1.4 Localize potential keypoints¶

In this step we refine the keypoint location by fitting a quadratic surface to the 3x3x3 patch around the keypoint, and then perform an iterative optimization to find the subpixel location of the keypoint. As this is quite a complex function we have done the main implementation for you.

The final stage of the keypoint localization is to use the Harris Cornerness test to discard keypoints which are less optimal (located on edges).

Your contribution to this section will be to implement the functions needed to compute the gradient and the Harris corner test.

image.png

In [ ]:
def compute_gradient_at_center_pixel(dog_patch):
    ###### YOUR CODE GOES HERE ######
    ###### TODO: Compute the gradient at the center pixel of the 3x3x3 patch.
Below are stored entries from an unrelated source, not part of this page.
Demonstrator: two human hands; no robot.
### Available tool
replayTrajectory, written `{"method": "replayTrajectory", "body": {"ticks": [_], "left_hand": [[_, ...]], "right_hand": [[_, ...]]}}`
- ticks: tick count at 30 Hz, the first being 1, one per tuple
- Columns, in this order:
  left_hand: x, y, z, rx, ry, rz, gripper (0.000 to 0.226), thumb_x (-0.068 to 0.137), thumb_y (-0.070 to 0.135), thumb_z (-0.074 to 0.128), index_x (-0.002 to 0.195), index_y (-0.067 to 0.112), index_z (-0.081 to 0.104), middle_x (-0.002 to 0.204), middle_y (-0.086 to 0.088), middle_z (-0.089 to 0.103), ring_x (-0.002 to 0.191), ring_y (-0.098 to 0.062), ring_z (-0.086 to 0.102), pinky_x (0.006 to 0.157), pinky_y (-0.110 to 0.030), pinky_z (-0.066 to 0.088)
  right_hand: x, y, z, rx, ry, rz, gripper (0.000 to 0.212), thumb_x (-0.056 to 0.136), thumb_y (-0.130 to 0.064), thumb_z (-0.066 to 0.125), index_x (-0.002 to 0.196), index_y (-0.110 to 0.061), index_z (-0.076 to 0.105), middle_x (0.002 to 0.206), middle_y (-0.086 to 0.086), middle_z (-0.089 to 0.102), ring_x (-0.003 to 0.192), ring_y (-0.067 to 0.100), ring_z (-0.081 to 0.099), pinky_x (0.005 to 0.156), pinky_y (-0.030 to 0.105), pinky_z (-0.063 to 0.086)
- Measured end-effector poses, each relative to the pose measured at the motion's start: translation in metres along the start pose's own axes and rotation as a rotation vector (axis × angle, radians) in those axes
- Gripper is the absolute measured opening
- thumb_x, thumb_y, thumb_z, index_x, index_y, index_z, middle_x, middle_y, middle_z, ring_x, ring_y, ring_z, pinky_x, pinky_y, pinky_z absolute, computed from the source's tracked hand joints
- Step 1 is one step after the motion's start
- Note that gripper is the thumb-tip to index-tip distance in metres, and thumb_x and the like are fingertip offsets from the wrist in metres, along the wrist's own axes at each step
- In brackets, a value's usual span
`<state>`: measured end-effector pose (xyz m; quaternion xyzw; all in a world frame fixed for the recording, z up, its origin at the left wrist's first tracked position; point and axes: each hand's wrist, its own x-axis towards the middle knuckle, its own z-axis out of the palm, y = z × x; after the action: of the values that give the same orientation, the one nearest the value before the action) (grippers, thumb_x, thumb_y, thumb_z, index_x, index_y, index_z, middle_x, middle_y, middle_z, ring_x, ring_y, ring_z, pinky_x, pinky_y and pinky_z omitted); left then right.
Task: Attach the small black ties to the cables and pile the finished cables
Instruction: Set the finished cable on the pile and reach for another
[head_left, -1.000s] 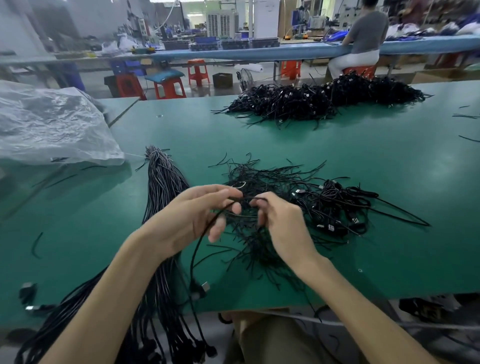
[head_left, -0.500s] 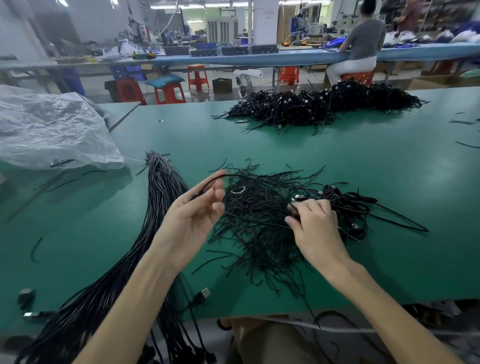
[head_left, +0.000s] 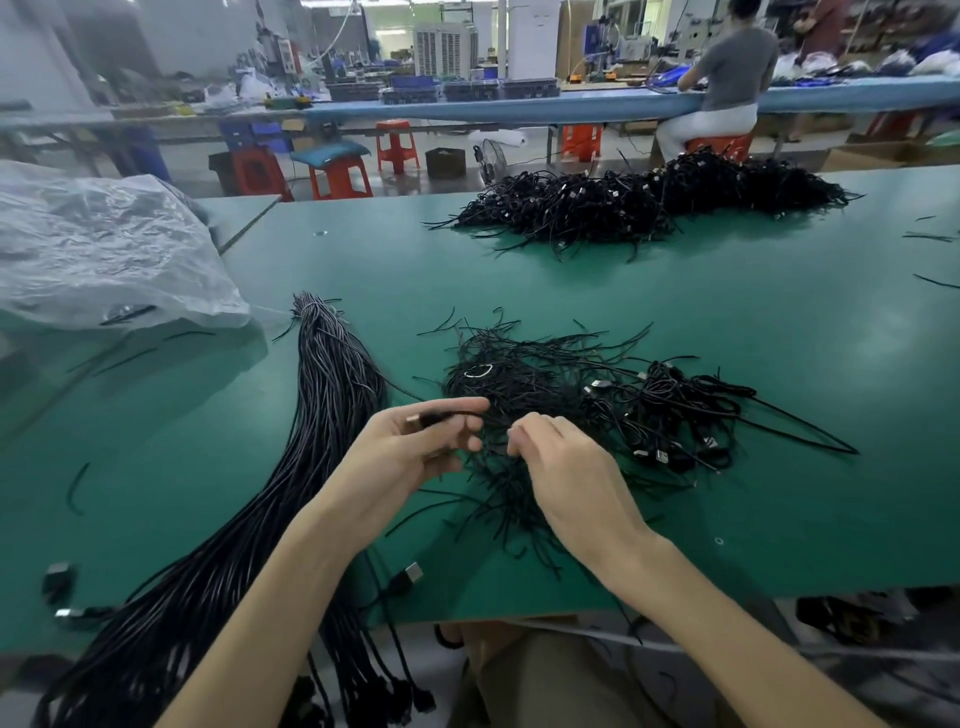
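Note:
My left hand (head_left: 415, 447) holds a black cable (head_left: 441, 415) by its plug end between thumb and fingers, just left of the loose heap of small black ties (head_left: 514, 389). My right hand (head_left: 561, 467) hovers over the near edge of that heap with its fingers curled down into the ties; what it pinches is hidden. A few tied cables (head_left: 670, 415) lie tangled to the right of the ties. A long bundle of untied cables (head_left: 332, 395) runs from mid-table down past the front edge on the left.
A large pile of finished cables (head_left: 639, 202) sits at the far side of the green table (head_left: 779, 322). A crumpled clear plastic bag (head_left: 104, 249) lies at the left. A loose plug (head_left: 410, 574) rests near the front edge. A person sits at a bench beyond.
My right hand has drawn back from the tied cables on the right to the near side of the tie heap. My left hand has lowered and now holds a cable's plug end.

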<state>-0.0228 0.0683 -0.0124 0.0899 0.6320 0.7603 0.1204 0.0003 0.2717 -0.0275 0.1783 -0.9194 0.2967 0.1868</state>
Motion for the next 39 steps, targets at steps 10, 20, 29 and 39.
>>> {"method": "replayTrajectory", "body": {"ticks": [10, 20, 29, 39], "left_hand": [[0.004, -0.009, 0.017, -0.288, -0.092, 0.031, 0.045, 0.110, 0.038, 0.040, 0.133, 0.013, 0.068, 0.142, -0.011, 0.062, 0.133, -0.027, 0.058, 0.107, -0.039, 0.050], [-0.003, 0.016, 0.024, -0.320, -0.137, 0.082, 0.033, 0.103, 0.046, 0.049, 0.092, 0.016, 0.055, 0.078, 0.005, 0.035, 0.065, -0.012, 0.030, 0.061, -0.023, 0.035], [0.001, 0.016, 0.041, -0.213, 0.014, 0.047, 0.040, 0.105, 0.046, 0.044, 0.089, 0.012, 0.056, 0.070, 0.003, 0.036, 0.058, -0.012, 0.026, 0.051, -0.022, 0.029], [0.007, 0.010, 0.039, -0.035, 0.140, -0.225, 0.034, 0.111, 0.030, 0.041, 0.104, 0.002, 0.059, 0.070, 0.003, 0.044, 0.058, -0.010, 0.033, 0.051, -0.022, 0.030]], "right_hand": [[0.000, -0.023, 0.023, 0.106, -0.183, -0.014, 0.026, 0.110, -0.030, 0.038, 0.090, -0.018, 0.049, 0.086, 0.004, 0.067, 0.075, 0.031, 0.061, 0.065, 0.046, 0.046], [-0.003, -0.002, 0.015, 0.560, -0.218, 0.128, 0.063, 0.100, -0.064, 0.044, 0.064, -0.012, 0.048, 0.054, -0.005, 0.044, 0.051, 0.014, 0.035, 0.052, 0.042, 0.033], [-0.013, -0.007, 0.020, 0.544, -0.279, 0.132, 0.060, 0.104, -0.055, 0.044, 0.062, -0.012, 0.049, 0.052, 0.001, 0.045, 0.047, 0.018, 0.035, 0.050, 0.044, 0.034], [-0.018, -0.008, 0.025, 0.297, -0.387, 0.035, 0.050, 0.105, -0.049, 0.049, 0.061, -0.026, 0.042, 0.053, -0.003, 0.046, 0.044, 0.015, 0.035, 0.049, 0.029, 0.028]]}}
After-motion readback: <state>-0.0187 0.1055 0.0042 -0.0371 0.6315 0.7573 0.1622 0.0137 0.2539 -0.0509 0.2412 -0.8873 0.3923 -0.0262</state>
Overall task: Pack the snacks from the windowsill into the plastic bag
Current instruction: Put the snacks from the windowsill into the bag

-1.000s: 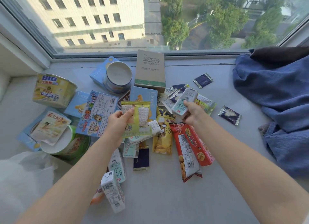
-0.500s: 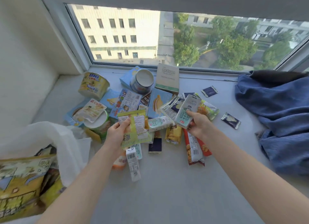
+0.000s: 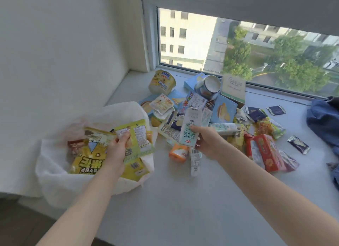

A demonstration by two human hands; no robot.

Keep in mind you will have 3 gradients [dx, dy, ds] – one in each dimension. 
    ###### Use the finite difference method to compute the gradient (y0-y2)/(x0-x2)
    ###### HINT: Rows are the y dimension, columns are the x dimension, and the depth is the s dimension
    ds = 
    dx = 
    dy = 
    ###### END YOUR CODE HERE ######

    return np.array([dx, dy, ds])
In [ ]:
def is_harris_corner(xy_hessian, R=10):
    ###### YOUR CODE GOES HERE ######
    ###### TODO: Compute the trace and determinant of the Hessian matrix
    xy_hessian_trace = 
    xy_hessian_det = 
    ###### END YOUR CODE HERE ######

    # In the case of a flat region, the determinant of the Hessian matrix is 0 so we discard the keypoint
    if xy_hessian_det <= 0:
        return False
    
    ###### YOUR CODE GOES HERE ######
    ###### TODO: Compute the ratio between the smallest and largest eigenvalue of the Hessian matrix and return False if the ratio is greater than R (10 in the original SIFT paper)
    ###### HINT: trace(H) = a + b and det(H) = ab, where a and b are the two eigenvalues.
    ###### you will need to use this HINT to derive a threshold based on R which you can use to filter out keypoints

    
    ###### END YOUR CODE HERE ######

    return True
In [ ]:
# There is no need to modify this function - it is used to compute the Hessian matrix at the center pixel of the 3x3x3 patch
def compute_hessian_at_center_pixel(dog_patch):
    dss = dog_patch[1, 1, 2] - 2 * dog_patch[1, 1, 1] + dog_patch[1, 1, 0]
    dxx = dog_patch[1, 2, 1] - 2 * dog_patch[1, 1, 1] + dog_patch[1, 0, 1]
    dyy = dog_patch[2, 1, 1] - 2 * dog_patch[1, 1, 1] + dog_patch[0, 1, 1]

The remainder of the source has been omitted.